What this task involves:
Transcribe the data exactly.

Information supplied:

※ ※ ※

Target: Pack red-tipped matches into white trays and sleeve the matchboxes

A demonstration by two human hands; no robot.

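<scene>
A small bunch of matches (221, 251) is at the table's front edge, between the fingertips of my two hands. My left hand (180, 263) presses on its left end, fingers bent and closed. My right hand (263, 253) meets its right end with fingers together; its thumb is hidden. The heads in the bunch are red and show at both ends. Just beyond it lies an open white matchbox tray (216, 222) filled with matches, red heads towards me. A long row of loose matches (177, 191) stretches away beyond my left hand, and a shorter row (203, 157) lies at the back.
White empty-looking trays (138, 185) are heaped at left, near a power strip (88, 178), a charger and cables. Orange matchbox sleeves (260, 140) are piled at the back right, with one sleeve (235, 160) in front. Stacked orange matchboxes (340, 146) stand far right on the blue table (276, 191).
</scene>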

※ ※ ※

Answer space:
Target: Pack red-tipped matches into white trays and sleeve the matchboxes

A demonstration by two human hands; no robot.

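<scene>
A small bunch of matches (221, 251) is at the table's front edge, between the fingertips of my two hands. My left hand (180, 263) presses on its left end, fingers bent and closed. My right hand (263, 253) meets its right end with fingers together; its thumb is hidden. The heads in the bunch are red and show at both ends. Just beyond it lies an open white matchbox tray (216, 222) filled with matches, red heads towards me. A long row of loose matches (177, 191) stretches away beyond my left hand, and a shorter row (203, 157) lies at the back.
White empty-looking trays (138, 185) are heaped at left, near a power strip (88, 178), a charger and cables. Orange matchbox sleeves (260, 140) are piled at the back right, with one sleeve (235, 160) in front. Stacked orange matchboxes (340, 146) stand far right on the blue table (276, 191).
</scene>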

That concludes the exercise.